Last week’s execution of Jang Song Thaek, who was widely seen as offering a modicum of adult supervision to North Korea’s impetuous young ruler, Kim Jong Un, was an ominous turn in a dangerous place. Kim Jong Un, already “the most dangerous man in the most precarious nuclear state in the world,” as Patrick Cronin put it, just became even more menacing.

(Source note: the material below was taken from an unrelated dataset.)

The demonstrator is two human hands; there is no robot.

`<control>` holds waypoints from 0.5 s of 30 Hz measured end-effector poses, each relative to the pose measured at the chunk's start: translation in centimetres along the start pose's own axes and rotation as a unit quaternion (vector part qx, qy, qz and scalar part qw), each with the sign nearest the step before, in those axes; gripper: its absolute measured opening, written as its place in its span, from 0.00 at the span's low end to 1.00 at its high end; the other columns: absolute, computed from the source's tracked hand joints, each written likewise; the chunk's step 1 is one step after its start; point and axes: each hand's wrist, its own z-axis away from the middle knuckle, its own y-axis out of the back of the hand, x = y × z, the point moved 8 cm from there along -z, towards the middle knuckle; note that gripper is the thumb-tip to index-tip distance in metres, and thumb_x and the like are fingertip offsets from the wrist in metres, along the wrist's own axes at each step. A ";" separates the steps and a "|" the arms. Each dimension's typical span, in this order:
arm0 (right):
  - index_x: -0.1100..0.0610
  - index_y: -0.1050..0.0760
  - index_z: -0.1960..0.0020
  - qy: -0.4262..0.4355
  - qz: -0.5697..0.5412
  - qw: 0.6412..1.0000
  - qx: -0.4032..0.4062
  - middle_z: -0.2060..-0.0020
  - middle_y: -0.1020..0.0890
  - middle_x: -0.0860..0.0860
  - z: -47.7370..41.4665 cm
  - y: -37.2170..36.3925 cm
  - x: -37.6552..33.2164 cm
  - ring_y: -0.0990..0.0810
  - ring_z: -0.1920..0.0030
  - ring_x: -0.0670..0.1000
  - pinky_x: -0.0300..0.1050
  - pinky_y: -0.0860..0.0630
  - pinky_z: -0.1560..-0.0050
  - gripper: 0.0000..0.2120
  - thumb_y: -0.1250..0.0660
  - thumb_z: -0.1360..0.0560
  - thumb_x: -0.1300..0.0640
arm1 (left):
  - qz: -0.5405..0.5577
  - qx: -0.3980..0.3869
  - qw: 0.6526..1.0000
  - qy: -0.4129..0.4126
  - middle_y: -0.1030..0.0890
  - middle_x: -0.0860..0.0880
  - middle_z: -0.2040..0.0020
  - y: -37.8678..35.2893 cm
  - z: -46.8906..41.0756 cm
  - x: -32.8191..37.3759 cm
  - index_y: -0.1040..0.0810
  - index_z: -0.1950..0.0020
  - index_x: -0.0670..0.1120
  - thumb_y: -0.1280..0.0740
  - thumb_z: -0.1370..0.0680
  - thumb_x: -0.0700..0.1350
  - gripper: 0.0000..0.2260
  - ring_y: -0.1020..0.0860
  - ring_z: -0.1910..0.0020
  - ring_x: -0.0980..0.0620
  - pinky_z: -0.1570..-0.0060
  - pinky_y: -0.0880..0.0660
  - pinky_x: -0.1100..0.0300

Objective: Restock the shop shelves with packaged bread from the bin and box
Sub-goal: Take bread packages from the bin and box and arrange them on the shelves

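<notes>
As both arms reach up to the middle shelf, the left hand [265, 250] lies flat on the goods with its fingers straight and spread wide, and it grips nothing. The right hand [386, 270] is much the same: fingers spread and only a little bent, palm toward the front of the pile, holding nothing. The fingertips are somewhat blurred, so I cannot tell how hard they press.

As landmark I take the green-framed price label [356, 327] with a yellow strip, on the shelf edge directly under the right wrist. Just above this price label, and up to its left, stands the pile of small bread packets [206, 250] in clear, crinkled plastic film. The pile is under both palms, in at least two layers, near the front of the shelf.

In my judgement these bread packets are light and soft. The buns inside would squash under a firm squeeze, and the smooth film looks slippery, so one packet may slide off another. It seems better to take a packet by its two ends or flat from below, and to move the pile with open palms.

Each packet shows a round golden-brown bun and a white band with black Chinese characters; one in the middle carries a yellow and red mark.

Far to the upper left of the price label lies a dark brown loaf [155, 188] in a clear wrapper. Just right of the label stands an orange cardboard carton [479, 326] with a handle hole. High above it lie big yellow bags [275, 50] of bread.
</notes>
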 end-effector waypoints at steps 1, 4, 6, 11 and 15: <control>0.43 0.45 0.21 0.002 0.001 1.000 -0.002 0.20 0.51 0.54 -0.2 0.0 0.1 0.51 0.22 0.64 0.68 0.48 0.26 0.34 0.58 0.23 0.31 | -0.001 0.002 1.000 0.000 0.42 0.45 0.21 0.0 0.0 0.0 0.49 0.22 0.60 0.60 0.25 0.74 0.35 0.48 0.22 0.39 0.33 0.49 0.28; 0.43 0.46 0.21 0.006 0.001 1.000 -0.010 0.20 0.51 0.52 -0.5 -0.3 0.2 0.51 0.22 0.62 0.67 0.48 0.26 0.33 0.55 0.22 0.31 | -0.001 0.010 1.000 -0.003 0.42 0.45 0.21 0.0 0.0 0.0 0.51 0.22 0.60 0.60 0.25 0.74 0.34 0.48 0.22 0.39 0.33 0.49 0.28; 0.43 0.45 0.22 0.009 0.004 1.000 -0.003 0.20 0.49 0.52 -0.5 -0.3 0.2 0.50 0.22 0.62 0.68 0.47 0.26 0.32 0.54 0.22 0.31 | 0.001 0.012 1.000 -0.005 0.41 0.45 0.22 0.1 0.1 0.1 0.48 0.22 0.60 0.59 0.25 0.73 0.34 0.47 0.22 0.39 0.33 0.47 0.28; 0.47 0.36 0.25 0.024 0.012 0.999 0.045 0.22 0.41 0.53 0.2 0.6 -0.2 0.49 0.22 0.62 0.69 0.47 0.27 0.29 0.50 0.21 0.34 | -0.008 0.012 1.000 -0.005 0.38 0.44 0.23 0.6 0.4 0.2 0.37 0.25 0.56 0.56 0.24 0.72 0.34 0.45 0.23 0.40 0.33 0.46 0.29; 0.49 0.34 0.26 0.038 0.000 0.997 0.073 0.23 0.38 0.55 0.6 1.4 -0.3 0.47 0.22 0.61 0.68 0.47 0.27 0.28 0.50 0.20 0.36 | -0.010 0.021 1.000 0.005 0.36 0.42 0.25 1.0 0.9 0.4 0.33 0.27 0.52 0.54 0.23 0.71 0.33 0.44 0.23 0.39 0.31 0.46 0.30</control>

While purges are nothing new in North Korea, executions of someone as senior and well-connected as Jang are unusual. Married to Kim Jong Un’s aunt, Jang was often seen as the state’s second most powerful official. North Korea’s previous dictators, Kim Il Sung and Kim Jong Il, normally controlled senior leaders like Jang by pushing them from power but leaving them alive. Often they were brought back later. That Kim Jong Un broke from the pattern is significant and may indicate that a wider purge has begun. But it also shows that co-optation and playing potential opponents against one another, both standard methods for sustaining a dictatorship, are not functioning, perhaps due to North Korea’s continued economic decay, which limits the ability to reward loyalists, and Kim’s lack of political skill. The execution could be a sign that the cohesion of the North Korean elite is crumbling. If so, it is the beginning of the end for the parasitic Kim dynasty.

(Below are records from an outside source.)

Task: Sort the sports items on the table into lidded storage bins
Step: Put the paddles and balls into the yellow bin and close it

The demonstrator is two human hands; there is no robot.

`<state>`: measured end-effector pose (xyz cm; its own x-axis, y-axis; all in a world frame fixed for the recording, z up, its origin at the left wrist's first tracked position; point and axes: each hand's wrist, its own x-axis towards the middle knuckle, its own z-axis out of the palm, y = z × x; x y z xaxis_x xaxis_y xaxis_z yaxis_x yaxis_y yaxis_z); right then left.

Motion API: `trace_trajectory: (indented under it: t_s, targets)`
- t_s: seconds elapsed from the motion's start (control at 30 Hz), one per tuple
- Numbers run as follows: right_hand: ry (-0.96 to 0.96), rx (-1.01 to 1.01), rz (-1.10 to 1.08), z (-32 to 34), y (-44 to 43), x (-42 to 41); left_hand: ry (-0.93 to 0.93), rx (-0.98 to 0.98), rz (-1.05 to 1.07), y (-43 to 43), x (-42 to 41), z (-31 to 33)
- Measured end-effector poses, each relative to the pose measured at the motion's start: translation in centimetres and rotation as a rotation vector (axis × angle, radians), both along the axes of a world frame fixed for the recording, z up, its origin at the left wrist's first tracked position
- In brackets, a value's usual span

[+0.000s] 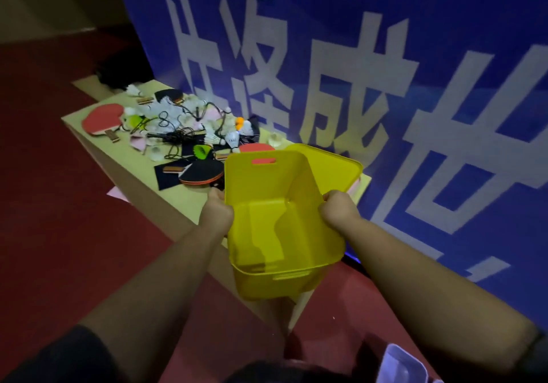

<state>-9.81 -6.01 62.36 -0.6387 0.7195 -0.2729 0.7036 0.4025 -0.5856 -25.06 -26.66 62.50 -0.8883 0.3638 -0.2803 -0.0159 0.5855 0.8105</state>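
Both hands are on the yellow bin (267, 181) at the centre of the frame: the left hand (218, 207) grips one long rim and the right hand (338, 207) grips the opposite one. The bin hangs tilted over the near end of the table (184, 196), its mouth open to the camera. Nothing plainly lies inside. Its yellow lid (335, 163) sits just behind it, up against the blue banner (385, 86). The bin looks like thin moulded plastic, light and a bit springy at the walls, so the rolled rim or the slot handles at the ends are the sound places to hold it. Over at the upper left waits the heap: a red paddle (102, 117), a black paddle (201, 172), shuttlecocks (232, 138), an orange ball (239, 121), all snarled in black cord (175, 136). The paddles are stiff and are best taken by the handle. The shuttlecocks are feather-light and crushable, so they should be pinched at the cork, and the cord will likely drag its neighbours along.
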Motion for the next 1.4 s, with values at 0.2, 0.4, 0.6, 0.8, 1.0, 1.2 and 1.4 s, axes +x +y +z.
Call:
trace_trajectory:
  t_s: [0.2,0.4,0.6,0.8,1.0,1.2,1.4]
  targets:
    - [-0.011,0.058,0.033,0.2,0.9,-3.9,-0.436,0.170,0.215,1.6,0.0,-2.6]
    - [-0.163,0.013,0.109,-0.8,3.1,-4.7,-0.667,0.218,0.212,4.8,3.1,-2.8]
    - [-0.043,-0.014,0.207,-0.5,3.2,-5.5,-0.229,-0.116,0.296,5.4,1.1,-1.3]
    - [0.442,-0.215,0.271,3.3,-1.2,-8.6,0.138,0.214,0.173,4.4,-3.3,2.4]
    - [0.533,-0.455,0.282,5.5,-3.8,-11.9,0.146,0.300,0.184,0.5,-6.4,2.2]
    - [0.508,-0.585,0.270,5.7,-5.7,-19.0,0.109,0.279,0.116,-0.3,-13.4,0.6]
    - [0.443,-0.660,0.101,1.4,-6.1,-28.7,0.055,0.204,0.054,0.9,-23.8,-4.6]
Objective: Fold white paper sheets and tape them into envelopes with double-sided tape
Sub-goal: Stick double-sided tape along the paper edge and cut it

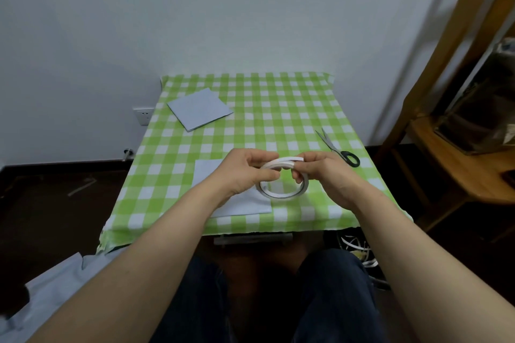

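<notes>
Above the white sheet [206, 174], left hand [246, 172] and right hand [320, 174], both in a pinch grip on the tape roll [281, 196].

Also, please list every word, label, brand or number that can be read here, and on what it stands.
No text can be read.
Tape roll: dark marks on its inner ring, too blurred to read.
Scissors and wall socket: no text visible.
</notes>
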Tool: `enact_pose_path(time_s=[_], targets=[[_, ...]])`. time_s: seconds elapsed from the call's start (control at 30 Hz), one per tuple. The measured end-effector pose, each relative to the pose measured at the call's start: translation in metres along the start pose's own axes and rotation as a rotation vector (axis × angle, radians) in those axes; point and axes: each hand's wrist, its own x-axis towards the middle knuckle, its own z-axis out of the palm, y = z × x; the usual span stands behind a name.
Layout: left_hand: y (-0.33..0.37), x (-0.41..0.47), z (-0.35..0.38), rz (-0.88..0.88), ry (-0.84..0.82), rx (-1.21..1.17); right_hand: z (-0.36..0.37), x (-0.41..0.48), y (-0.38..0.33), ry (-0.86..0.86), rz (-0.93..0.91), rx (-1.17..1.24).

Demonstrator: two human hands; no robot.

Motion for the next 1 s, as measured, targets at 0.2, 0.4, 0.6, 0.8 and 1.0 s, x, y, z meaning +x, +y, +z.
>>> enact_pose_path(time_s=[0.2, 0.4, 0.6, 0.8, 1.0], targets=[[-0.007, -0.001, -0.004, -0.091, 0.146, -0.244, 0.013, 0.005, 0.003, 0.46, -0.09, 0.121], [-0.006, -0.001, 0.001, -0.162, 0.175, -0.563, 0.04, -0.004, 0.005, 0.15, -0.137, 0.006], [-0.007, 0.002, 0.008, -0.204, 0.223, -0.629, 0.056, 0.003, 0.01, 0.038, -0.154, -0.276], [-0.007, 0.004, -0.006, -0.288, 0.309, -0.427, 0.05, -0.001, 0.008, -0.065, -0.208, -0.158], [-0.006, 0.01, -0.02, -0.321, 0.332, -0.482, 0.046, -0.002, 0.008, -0.164, -0.165, -0.171]])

While North Korea’s dysfunctional political and economic system cannot be sustained forever, the challenge is knowing when the state’s demise has begun and identifying an effective response. Sclerotic dictatorships can collapse quickly, with few warning signs, but, unfortunately, the United States needs time to build a domestic political consensus to react to big changes in the security environment. Even if the end of the Kim dynasty is not in fact imminent, the prospect of collapse and the internal conflict that would follow are so disastrous that the United States, neighboring states and the world community should begin serious planning for it regardless of when it comes.